YOUR OBJECTIVE -
Give back an exact copy of the lines in the records below, from the line that has "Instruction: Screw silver" through the line that has "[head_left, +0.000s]", and nothing besides.

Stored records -
%%

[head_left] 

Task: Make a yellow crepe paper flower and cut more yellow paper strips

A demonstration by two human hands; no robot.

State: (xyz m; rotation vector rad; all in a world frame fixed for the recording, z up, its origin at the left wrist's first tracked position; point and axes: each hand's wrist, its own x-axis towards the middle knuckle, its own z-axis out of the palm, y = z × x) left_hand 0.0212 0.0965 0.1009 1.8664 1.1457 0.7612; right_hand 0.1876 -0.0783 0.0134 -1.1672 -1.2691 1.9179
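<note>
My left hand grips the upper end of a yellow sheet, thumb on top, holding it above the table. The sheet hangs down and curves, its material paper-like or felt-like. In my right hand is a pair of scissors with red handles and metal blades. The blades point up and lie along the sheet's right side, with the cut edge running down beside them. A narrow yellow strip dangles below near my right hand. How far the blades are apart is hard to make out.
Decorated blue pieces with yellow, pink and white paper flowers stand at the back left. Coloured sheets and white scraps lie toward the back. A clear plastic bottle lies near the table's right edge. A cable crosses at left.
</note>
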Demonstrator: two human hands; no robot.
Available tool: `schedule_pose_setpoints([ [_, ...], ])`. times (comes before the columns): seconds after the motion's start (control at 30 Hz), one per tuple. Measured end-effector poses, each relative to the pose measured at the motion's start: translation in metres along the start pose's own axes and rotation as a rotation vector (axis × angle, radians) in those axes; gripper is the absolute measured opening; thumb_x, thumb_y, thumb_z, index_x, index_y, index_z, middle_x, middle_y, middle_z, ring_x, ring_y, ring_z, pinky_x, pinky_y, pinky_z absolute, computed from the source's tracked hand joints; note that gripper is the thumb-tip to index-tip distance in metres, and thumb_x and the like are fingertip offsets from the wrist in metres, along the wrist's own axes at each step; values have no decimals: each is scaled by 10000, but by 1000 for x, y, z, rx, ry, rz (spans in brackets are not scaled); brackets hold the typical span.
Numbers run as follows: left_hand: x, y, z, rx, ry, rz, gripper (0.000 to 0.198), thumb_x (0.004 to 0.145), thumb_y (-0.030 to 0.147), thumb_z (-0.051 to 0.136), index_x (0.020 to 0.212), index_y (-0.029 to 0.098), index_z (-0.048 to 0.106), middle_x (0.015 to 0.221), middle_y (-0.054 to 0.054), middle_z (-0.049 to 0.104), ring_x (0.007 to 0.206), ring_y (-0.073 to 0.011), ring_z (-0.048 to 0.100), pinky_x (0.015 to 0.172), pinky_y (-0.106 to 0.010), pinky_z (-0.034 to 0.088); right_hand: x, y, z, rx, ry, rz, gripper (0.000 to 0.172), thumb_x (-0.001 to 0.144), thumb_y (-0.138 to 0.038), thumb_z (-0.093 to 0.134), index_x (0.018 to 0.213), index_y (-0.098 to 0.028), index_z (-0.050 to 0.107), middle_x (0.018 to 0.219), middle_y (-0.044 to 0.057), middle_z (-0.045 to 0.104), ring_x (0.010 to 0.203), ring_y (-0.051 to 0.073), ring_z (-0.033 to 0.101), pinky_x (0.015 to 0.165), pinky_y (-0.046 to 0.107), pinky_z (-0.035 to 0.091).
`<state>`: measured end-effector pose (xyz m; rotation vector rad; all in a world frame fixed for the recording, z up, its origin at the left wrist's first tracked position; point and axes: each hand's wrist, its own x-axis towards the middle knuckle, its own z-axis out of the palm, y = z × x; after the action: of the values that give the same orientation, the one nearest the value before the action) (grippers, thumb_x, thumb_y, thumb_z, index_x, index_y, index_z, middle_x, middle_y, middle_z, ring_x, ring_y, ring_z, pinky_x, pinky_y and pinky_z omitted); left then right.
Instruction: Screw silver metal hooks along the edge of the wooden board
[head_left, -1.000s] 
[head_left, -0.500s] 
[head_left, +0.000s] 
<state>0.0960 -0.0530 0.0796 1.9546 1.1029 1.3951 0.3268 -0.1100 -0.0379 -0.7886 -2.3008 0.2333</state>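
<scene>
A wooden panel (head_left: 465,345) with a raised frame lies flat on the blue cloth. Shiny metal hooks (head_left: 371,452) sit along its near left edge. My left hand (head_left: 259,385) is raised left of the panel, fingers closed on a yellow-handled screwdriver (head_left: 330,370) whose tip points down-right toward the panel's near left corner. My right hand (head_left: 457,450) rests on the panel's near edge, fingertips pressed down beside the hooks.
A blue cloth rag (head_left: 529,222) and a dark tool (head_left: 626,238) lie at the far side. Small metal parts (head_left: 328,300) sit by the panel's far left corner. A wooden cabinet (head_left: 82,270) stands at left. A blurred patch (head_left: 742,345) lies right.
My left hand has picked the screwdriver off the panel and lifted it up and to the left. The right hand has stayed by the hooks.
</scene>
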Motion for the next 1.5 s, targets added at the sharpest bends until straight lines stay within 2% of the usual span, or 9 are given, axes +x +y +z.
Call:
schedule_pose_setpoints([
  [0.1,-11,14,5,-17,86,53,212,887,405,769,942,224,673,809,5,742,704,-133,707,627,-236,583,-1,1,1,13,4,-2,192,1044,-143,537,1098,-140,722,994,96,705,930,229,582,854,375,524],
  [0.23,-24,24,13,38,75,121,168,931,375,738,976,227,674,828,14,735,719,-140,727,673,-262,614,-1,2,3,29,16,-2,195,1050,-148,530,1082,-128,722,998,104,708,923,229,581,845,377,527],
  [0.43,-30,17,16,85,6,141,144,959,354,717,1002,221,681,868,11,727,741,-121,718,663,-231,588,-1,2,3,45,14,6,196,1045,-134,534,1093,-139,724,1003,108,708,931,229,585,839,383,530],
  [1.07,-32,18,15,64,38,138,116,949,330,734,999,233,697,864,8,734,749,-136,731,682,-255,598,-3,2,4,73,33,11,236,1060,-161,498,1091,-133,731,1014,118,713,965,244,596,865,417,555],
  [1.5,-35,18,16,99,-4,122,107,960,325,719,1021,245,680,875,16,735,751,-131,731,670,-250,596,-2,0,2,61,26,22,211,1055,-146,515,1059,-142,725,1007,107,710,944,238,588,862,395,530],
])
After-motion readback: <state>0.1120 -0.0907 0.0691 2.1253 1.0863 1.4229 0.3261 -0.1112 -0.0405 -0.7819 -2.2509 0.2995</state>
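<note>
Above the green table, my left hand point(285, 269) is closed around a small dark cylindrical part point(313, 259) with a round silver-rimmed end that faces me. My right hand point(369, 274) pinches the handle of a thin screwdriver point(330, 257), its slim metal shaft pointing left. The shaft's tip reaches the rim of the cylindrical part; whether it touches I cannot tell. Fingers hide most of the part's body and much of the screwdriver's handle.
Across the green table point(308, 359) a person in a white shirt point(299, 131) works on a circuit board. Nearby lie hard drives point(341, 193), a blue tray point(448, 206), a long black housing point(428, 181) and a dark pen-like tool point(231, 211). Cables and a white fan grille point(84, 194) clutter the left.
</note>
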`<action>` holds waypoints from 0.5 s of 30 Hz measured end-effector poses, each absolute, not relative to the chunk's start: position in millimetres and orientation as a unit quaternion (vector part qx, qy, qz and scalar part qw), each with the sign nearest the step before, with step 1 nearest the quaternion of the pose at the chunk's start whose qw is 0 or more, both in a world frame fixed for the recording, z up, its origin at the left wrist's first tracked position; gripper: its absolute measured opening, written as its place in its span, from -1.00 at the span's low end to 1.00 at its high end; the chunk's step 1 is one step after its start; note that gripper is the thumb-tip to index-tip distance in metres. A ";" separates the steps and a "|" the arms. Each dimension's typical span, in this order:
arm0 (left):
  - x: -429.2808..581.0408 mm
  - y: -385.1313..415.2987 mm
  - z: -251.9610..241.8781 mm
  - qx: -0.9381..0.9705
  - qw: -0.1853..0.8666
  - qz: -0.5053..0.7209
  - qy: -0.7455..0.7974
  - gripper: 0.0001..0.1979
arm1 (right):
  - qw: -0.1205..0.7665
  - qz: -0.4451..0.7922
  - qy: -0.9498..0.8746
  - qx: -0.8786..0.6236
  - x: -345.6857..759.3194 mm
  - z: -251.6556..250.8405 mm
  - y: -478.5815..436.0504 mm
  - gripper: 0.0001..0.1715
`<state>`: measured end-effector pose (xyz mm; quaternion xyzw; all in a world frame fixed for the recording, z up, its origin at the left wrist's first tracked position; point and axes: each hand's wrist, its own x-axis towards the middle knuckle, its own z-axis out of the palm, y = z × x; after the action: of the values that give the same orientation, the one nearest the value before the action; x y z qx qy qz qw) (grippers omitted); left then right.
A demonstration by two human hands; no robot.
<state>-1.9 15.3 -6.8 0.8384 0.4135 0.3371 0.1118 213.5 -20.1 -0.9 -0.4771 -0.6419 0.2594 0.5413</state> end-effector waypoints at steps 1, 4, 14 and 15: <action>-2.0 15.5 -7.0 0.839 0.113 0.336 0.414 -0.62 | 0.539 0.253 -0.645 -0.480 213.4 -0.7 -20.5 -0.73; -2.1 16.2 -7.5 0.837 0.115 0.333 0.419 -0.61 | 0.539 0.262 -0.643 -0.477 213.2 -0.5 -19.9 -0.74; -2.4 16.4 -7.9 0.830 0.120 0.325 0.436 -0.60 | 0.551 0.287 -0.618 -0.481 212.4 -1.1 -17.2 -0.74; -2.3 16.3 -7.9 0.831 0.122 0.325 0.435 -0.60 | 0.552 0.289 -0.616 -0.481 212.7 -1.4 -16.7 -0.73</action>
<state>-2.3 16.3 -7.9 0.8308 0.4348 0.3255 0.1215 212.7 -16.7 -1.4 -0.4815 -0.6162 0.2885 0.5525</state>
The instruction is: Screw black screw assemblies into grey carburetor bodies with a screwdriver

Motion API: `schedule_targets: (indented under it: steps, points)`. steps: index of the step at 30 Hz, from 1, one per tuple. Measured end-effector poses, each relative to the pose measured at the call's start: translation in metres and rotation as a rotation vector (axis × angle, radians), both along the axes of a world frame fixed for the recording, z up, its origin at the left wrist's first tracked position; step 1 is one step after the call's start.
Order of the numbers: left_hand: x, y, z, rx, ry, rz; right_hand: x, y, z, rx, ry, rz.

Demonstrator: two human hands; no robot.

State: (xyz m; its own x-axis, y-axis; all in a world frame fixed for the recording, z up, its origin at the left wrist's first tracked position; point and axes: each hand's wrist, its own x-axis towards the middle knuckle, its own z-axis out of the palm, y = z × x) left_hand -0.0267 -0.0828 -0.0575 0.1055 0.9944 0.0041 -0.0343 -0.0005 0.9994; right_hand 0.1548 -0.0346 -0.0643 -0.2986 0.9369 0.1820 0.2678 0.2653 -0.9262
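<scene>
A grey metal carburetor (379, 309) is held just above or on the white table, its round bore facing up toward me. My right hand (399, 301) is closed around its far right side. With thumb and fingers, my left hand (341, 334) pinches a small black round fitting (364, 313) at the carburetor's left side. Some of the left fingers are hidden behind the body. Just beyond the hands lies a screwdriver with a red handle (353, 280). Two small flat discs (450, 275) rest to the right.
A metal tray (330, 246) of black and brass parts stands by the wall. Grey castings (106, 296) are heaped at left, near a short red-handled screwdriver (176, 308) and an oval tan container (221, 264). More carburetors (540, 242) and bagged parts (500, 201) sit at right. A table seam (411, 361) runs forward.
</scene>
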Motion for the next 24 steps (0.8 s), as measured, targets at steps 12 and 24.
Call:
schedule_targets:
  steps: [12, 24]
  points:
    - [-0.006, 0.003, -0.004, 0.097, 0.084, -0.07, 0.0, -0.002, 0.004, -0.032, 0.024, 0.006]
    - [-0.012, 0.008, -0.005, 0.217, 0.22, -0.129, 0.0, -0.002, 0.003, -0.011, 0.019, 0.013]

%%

ANSWER BOX -
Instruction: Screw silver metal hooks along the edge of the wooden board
[head_left, -1.000s] 
[head_left, -0.500s] 
[head_left, +0.000s] 

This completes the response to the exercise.